**EXERCISE DETAILS:** Reproduce, exactly and only, the lines of the data that follows from the one containing "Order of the" down to the one containing "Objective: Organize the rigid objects", without pictures.

**COLLECTED MATERIAL:**
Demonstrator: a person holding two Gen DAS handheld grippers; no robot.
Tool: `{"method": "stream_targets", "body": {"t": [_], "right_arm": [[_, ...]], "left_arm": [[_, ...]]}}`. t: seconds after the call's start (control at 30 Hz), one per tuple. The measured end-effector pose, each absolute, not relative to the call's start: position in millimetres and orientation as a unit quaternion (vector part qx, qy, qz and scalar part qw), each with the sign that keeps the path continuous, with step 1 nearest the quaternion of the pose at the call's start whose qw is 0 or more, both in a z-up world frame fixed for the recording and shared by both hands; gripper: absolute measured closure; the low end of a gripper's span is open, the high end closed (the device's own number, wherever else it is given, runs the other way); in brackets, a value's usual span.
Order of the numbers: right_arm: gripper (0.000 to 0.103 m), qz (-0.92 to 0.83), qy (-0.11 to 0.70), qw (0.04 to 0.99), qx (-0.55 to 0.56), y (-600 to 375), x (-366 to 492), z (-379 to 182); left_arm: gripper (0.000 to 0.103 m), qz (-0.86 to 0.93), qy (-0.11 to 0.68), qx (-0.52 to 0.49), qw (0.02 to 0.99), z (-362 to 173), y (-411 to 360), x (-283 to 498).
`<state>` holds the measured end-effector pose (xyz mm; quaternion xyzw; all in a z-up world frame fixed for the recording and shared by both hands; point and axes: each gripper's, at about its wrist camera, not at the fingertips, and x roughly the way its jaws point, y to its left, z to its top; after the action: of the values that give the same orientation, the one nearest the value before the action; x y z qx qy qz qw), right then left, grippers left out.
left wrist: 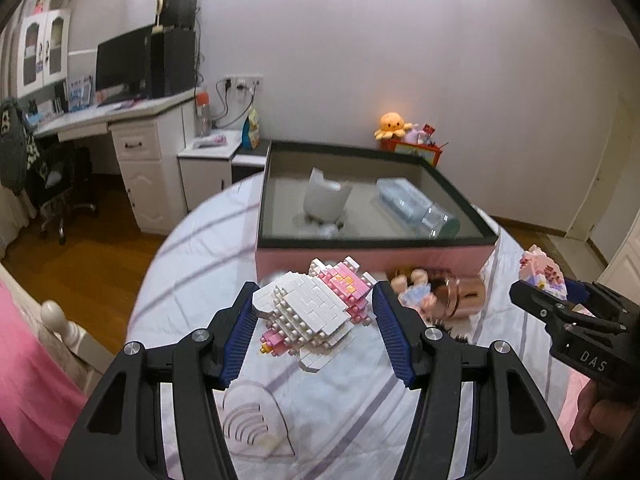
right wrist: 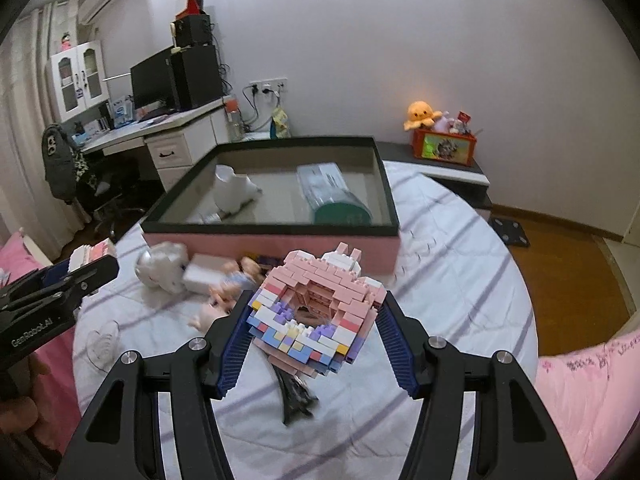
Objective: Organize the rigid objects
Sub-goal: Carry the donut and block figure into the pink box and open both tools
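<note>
The left gripper [left wrist: 314, 312] pinches a studded white-and-pink brick figure [left wrist: 316, 308] between ribbed blue fingers [left wrist: 240, 344] above the striped bed [left wrist: 192, 264]. The right gripper [right wrist: 314, 316] pinches a blocky pastel brick house [right wrist: 316, 312], near the pink box [right wrist: 272, 244].

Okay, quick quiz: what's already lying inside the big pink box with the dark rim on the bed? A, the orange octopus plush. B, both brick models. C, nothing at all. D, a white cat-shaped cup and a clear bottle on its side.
D: inside the pink box sit a white cat-shaped cup and a clear bottle on its side; the white and pink brick model is held in the left hand-held gripper, outside the box.
</note>
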<state>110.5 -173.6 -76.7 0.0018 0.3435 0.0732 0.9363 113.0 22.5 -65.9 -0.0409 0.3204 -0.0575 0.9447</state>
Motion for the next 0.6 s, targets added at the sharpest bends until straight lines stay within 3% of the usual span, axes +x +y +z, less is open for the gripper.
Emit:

**EXERCISE SOLUTION:**
Order of the numbers: right_arm: gripper (0.000 to 0.103 m), qz (-0.92 to 0.83), qy (-0.11 to 0.70), qw (0.04 to 0.99), qx (-0.55 to 0.56), y (-600 to 375), x (-366 to 492), z (-379 to 182); left_arm: gripper (0.000 to 0.103 m), qz (-0.86 to 0.93), qy (-0.11 to 0.68), qx (-0.52 to 0.49), qw (0.02 to 0.99), z (-362 to 173), y (-411 to 360), x (-283 to 498).
`<state>` holds the measured end-effector pose (xyz mm; quaternion xyzw; all in a z-up world frame fixed for the recording and shared by both hands; point and axes: each gripper's, at about its wrist camera, not at the fingertips, and x roughly the way its jaws point, y to its left, z to its top; after the action: of the values that give the same orientation, the one nearest the value before the action; x y z qx qy qz qw), right then left, grippers left out.
left wrist: 
right wrist: 
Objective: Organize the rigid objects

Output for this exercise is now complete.